### [ACTION ITEM]
Type out the whole listing again exactly, pictures omitted.

### [RECORDED DATA]
──────────────────────────────

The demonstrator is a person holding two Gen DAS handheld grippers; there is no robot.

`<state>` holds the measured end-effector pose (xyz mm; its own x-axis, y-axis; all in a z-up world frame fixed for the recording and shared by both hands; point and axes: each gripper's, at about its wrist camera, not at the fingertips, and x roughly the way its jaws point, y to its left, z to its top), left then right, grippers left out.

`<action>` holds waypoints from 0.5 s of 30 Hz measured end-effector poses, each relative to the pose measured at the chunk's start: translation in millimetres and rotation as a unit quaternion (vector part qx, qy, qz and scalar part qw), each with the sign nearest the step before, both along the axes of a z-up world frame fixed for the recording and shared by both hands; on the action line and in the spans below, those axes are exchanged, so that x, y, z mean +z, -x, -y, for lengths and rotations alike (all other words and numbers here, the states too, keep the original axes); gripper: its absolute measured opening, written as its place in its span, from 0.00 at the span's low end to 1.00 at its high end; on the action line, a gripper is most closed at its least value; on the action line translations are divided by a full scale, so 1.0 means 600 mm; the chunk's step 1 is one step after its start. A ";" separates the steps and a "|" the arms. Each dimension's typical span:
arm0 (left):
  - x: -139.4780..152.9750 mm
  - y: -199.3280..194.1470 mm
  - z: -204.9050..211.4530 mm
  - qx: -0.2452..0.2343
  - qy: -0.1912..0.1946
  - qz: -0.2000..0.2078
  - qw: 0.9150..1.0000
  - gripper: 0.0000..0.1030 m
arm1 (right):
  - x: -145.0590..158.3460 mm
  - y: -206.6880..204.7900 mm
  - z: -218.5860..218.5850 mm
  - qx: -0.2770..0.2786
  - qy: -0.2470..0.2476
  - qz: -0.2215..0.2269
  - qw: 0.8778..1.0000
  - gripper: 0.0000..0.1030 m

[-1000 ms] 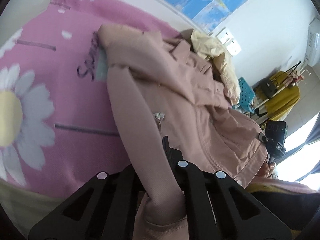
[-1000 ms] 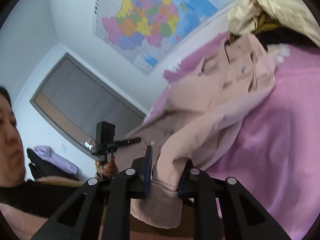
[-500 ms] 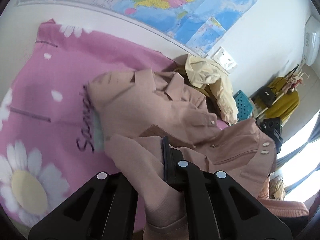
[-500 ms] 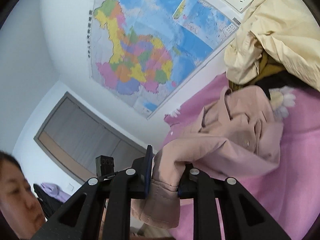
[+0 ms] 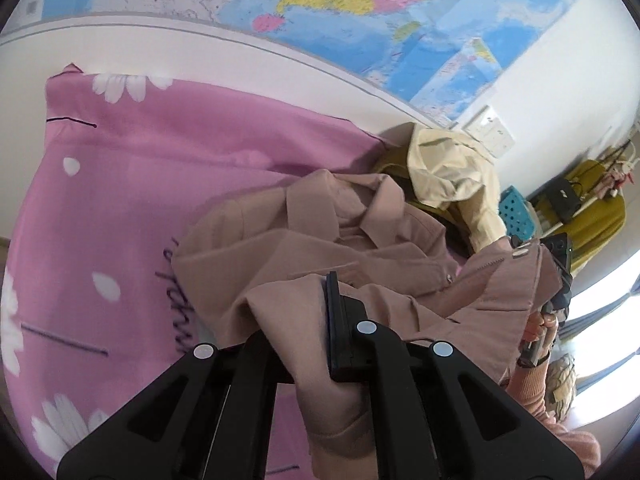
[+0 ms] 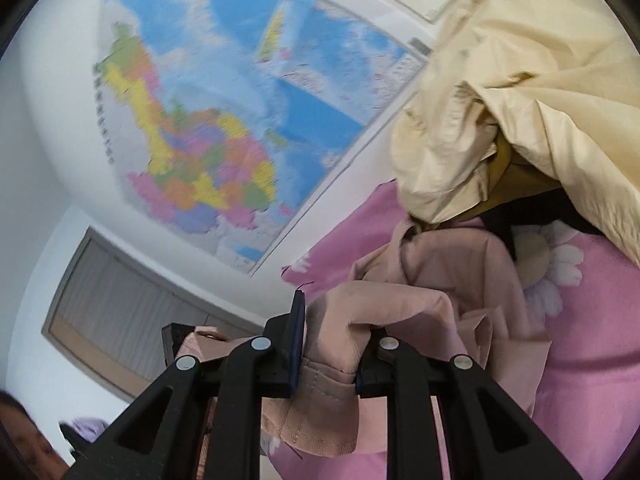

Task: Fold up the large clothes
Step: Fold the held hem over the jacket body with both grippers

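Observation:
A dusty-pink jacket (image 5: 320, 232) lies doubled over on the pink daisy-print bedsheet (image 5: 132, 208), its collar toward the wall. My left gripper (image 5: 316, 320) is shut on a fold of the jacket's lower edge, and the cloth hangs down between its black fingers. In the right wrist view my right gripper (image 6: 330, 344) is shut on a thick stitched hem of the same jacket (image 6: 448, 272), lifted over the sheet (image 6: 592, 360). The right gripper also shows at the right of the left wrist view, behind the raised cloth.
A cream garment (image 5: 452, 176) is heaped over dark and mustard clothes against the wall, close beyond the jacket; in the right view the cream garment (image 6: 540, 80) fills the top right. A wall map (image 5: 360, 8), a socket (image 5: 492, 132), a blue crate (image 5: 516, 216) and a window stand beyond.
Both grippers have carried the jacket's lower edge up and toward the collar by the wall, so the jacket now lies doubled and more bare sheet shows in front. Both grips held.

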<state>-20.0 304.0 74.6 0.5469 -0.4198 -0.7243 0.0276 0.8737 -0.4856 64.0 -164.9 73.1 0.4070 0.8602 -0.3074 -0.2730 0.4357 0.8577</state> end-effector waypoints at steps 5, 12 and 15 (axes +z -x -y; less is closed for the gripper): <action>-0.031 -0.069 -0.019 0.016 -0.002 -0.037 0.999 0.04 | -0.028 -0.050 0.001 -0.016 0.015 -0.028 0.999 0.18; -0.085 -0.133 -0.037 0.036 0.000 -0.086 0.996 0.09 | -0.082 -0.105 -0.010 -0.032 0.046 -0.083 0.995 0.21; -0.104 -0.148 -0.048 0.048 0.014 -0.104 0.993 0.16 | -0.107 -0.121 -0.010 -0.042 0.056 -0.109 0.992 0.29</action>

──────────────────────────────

### [TASK OUTPUT]
The demonstrator is a person holding two Gen DAS handheld grippers; there is no robot.

`<state>` holds the measured end-effector pose (xyz mm; its own x-axis, y-axis; all in a z-up world frame fixed for the recording and shared by both hands; point and axes: each gripper's, at about its wrist camera, not at the fingertips, and x roughly the way its jaws point, y to its left, z to its top), left then right, grippers left out.

`<action>` holds waypoints from 0.5 s of 30 Hz measured end-effector poses, each relative to the pose measured at the chunk's start: translation in millimetres and rotation as a unit quaternion (vector part qx, qy, qz and scalar part qw), each with the sign nearest the step before, both along the axes of a z-up world frame fixed for the recording and shared by both hands; on the action line and in the spans below, those axes are exchanged, so that x, y, z mean +z, -x, -y, for lengths and rotations alike (all other words and numbers here, the states too, keep the original axes); gripper: its absolute measured opening, written as its place in its span, from 0.00 at the span's low end to 1.00 at its high end; on the action line, a gripper is most closed at its least value; on the action line translations are divided by a full scale, so 1.0 means 600 mm; the chunk's step 1 is one step after its start. A ";" separates the steps and a "|" the arms. Each dimension's typical span:
arm0 (left):
  - x: -139.4780..152.9750 mm
  - y: -199.3280..194.1470 mm
  - z: -204.9050..211.4530 mm
  - qx: -0.2452..0.2343
  - qy: -0.1912..0.1946
  - qz: -0.2000..0.2078
  - qw: 0.9150..1.0000
  - gripper: 0.0000..0.1030 m
arm1 (right):
  - x: -145.0590..158.3460 mm
  - y: -206.6880..204.7900 mm
  - z: -218.5860..218.5850 mm
  - qx: -0.2770..0.2786
  - qy: -0.2470..0.2476
  - qz: -0.2215..0.2269
  - qw: 0.8778..1.0000
  - gripper: 0.0000..0.1030 m

[-1000 ms] 
[-1000 ms] 
[-500 ms] 
[-500 ms] 
[+0 ms] 
[+0 ms] 

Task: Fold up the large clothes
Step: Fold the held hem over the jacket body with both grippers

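Observation:
A dusty-pink jacket (image 5: 320, 232) lies doubled over on the pink daisy-print bedsheet (image 5: 132, 208), its collar toward the wall. My left gripper (image 5: 316, 320) is shut on a fold of the jacket's lower edge, and the cloth hangs down between its black fingers. In the right wrist view my right gripper (image 6: 330, 344) is shut on a thick stitched hem of the same jacket (image 6: 448, 272), lifted over the sheet (image 6: 592, 360). The right gripper also shows at the right of the left wrist view, behind the raised cloth.
A cream garment (image 5: 452, 176) is heaped over dark and mustard clothes against the wall, close beyond the jacket; in the right view the cream garment (image 6: 540, 80) fills the top right. A wall map (image 5: 360, 8), a socket (image 5: 492, 132), a blue crate (image 5: 516, 216) and a window stand beyond.
Both grippers have carried the jacket's lower edge up and toward the collar by the wall, so the jacket now lies doubled and more bare sheet shows in front. Both grips held.
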
<state>-20.0 304.0 74.6 0.5469 -0.4198 -0.7243 0.0276 0.8737 -0.4856 64.0 -164.9 73.1 0.4070 0.8602 -0.3074 -0.2730 0.4357 0.8577</state> end-effector waypoints at steps 5, 12 and 15 (axes +z -x -y; less is closed for the gripper): <action>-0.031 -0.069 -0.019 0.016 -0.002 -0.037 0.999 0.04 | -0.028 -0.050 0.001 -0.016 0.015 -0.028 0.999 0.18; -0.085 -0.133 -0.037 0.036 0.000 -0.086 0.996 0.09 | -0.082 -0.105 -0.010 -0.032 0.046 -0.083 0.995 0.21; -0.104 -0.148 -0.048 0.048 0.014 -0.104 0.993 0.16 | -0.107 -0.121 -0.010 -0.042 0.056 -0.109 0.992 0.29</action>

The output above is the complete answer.